Dieses Jahr ging die von der Braunschweiger Bildhauerin Sabine Hoppe gestaltete Trophäe an Bruno Ganz. Wie mag ihn der ganze Bohei genervt haben? Er ertrug ihn und die Vergabe der anderen drei Preise (Leo, Kinema, Heinrich) jedenfalls mit Fassung und Geduld. Als dann endlich die Reihe an ihm war, sagte er zunächst, er hoffe, um 22 Uhr in seinem Hotel zu sein, denn er wolle unbedingt die Kommissarin Lund im Fernsehen anschauen! Seine Rede widmete er – sichtlich bewegt – einem aus Braunschweig stammenden Freund aus seiner Anfangszeit in Göttingen, wo er am Deutschen Theater sein erstes Engagement hatte. Er sei damals so schüchtern gewesen, dass seine Theaterkarriere sicher nach 14 Tagen beendet gewesen sei, hätte dieser Freund ihn nicht unterstützt und ermutigt. Er bedankte sich natürlich „to whom it may concern“ und, als eingefleischter Fußgänger, auch bei „dieser Autofabrik“. (Hauptsponsor des Festivals sowie Stifter von „Europa“ und „Heinrich“ sind die Volkswagen Financial Services). Das Preisgeld wolle er an „Ärzte ohne Grenzen“ weiterleiten.

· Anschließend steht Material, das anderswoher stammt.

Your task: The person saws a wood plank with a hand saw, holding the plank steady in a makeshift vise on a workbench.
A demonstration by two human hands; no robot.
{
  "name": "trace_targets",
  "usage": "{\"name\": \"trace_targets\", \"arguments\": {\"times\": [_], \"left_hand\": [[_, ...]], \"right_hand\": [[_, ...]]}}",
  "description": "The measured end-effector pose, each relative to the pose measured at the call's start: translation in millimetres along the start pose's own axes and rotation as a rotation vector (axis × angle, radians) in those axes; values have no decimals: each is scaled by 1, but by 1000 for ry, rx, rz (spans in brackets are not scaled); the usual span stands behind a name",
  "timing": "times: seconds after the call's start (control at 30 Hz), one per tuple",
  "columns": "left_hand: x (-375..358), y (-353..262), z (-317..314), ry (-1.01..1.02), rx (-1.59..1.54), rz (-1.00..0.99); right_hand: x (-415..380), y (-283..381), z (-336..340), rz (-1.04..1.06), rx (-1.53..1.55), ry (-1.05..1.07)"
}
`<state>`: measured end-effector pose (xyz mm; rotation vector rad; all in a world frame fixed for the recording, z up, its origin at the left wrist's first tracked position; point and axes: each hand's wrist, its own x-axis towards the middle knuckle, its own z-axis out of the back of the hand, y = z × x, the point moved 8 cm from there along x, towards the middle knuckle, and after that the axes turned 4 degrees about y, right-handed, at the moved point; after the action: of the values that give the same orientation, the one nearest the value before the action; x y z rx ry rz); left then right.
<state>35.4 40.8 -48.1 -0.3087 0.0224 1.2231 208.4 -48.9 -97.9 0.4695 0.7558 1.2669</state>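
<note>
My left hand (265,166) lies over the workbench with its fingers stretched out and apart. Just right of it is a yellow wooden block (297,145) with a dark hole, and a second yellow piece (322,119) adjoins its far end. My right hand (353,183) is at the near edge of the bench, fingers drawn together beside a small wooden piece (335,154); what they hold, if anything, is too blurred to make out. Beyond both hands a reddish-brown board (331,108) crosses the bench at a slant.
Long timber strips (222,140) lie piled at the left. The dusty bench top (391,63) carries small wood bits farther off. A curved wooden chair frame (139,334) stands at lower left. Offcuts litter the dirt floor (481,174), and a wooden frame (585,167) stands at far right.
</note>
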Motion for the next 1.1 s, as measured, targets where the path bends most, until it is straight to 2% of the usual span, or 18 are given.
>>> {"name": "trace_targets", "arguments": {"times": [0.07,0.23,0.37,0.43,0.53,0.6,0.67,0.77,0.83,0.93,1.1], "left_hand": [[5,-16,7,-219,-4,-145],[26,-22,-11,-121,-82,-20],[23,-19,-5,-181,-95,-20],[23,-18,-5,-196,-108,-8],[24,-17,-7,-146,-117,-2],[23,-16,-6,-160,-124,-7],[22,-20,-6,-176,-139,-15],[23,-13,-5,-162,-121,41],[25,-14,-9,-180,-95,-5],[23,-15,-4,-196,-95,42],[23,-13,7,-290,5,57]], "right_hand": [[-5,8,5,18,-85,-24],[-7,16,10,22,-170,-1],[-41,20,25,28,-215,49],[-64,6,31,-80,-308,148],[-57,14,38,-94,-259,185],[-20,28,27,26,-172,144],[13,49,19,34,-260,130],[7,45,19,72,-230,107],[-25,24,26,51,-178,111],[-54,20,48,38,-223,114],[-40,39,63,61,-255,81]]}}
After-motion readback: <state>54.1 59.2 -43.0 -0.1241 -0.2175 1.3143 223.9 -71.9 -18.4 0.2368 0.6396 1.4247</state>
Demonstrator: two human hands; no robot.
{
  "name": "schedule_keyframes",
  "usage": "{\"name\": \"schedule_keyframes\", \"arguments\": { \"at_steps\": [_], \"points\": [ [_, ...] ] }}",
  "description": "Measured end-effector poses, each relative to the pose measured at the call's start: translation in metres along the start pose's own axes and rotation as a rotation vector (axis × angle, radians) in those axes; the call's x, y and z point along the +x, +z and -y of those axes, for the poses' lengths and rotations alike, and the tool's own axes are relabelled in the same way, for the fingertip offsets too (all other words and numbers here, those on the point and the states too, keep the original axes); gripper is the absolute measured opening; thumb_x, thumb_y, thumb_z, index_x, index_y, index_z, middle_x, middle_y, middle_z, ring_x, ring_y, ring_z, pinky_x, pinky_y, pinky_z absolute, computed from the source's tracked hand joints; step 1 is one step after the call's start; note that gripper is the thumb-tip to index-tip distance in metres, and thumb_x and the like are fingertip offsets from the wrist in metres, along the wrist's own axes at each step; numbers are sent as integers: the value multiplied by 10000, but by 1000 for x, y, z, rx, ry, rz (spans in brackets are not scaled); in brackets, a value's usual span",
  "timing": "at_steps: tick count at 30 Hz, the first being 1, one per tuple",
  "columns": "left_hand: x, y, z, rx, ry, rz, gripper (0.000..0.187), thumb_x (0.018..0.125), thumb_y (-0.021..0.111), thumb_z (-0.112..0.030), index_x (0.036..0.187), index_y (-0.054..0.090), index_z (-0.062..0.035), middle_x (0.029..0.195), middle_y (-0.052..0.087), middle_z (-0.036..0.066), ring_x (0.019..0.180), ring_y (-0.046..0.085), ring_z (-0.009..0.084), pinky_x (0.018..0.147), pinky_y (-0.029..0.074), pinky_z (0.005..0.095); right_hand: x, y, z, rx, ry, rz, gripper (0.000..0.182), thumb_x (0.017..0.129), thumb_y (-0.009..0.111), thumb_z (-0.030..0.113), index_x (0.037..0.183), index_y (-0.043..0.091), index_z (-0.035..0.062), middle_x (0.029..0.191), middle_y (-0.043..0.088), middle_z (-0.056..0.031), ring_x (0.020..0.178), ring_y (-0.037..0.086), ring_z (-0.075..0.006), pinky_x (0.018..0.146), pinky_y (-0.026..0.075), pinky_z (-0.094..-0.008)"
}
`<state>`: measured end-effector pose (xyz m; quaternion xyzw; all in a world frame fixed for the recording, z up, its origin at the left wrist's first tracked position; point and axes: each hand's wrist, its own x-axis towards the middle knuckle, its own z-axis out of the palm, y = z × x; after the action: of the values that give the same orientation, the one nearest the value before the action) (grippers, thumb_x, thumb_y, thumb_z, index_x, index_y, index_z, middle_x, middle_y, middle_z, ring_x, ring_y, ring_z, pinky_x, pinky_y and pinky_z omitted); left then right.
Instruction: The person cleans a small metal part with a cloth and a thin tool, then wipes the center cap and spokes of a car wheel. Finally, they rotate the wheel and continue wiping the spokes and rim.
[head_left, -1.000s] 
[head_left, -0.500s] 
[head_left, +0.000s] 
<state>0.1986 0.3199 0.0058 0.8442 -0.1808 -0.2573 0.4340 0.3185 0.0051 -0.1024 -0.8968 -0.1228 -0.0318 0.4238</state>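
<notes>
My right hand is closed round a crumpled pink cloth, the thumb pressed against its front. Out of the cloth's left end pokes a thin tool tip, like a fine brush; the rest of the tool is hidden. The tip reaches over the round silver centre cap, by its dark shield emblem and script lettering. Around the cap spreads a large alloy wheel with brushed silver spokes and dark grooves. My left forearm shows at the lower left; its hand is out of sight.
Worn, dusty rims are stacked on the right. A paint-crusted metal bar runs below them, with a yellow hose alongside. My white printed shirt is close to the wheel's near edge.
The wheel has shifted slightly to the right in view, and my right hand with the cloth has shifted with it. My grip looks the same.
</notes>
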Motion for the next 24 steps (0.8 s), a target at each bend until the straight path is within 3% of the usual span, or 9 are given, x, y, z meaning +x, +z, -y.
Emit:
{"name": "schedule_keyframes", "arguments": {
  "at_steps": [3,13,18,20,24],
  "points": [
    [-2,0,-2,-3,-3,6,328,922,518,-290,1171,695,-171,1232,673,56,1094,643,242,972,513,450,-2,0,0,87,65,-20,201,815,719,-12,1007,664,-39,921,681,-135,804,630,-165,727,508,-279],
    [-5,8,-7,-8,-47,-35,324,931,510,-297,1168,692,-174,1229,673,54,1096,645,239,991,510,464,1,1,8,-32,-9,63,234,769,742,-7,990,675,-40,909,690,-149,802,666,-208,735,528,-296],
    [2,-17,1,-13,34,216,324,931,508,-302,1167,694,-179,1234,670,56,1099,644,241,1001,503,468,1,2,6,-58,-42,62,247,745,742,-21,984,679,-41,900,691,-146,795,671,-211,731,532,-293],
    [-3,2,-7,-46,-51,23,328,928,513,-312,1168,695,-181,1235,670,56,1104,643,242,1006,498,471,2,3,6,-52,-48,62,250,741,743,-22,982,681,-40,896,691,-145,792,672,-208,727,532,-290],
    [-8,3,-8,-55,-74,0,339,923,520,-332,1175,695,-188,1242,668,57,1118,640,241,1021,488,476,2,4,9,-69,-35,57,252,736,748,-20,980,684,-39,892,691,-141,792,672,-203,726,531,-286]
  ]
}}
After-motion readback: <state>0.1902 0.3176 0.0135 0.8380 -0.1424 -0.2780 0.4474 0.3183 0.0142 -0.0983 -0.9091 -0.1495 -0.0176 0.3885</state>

Unmittelbar vor der Gala hatte ich Behind Me, den Dokumentarfilm von Norbert Wiedmer über Bruno Ganz gesehen. Das Portrait legt die Betonung ganz auf die musikalische Seite dieses Schauspielers (den man zuletzt in einer brillanten Nebenrolle als klugen, sensiblen BKA-Chef Horst Herold in RAF-Film von Uli Edel im Kino sehen konnte). Über weite Strecken des Films lauscht man seiner weichen, dunklen, klangvollen Stimme, die Sprache strömen lässt, ein an- und abschwellender Fluss, der bald murmelt, bald rieselt, bald rauscht, und aus dem hie und da einzelne Konsonanten, Silben, Worte herausragen wie Steine… Man erlebt ihn als Rezitator unter Daniele Abbado bei einem Konzert, in das von Handwerkern erzeugte Klänge integriert sind, z.B. das Festklopfen von Kopfsteinpflaster, Schleifen und Schweißen, das Anrühren von Teig oder das Verstreichen von Mörtel auf einer Lage Ziegel – welch eine Musik!!! (Es handelt sich übrigens um eine Aufführung von „opera di musica immaginistica“ von Giorgio Battistelli bei den Salzburger Festspielen von 1999.)
Einen Großteil des Films nimmt die Probenarbeit zu Peter Steins Faust-Inszenierung ein und Ganz` Ringen mit diesem Text. (In einem Interview sagt er dann, dass er, je länger er den Faust spielt, umso weniger diesen Text versteht, und ihm die Gestalt des Faust immer fremder wird; obwohl die meisten Menschen in ihm den Faust schlechthin sähen, habe diese Figur nichts mit ihm zu tun, irgendetwas stimme da nicht.) Immer wieder sieht – und hört! – man Ganz in diesem Filmportrait bei Rundfunkaufnahmen zu T. S. Eliots „Das wüste Land“. Vom Interviewer gefragt, ob er dieses rätselhafte Gedicht verstehe, gibt er die wunderbare Antwort, dass es ein Verstehen von Lyrik jenseits des Verstandes und der Rationalität gebe, ein dunkles Ahnen von Sinn, das aus ihren Klängen und Rhythmen, aus ihrer Musik, aus den Gefühlen komme. Zu Hölderlins Zeiten habe man die Dichter „Sänger“ genannt, und so ein Sänger wolle er gern sein.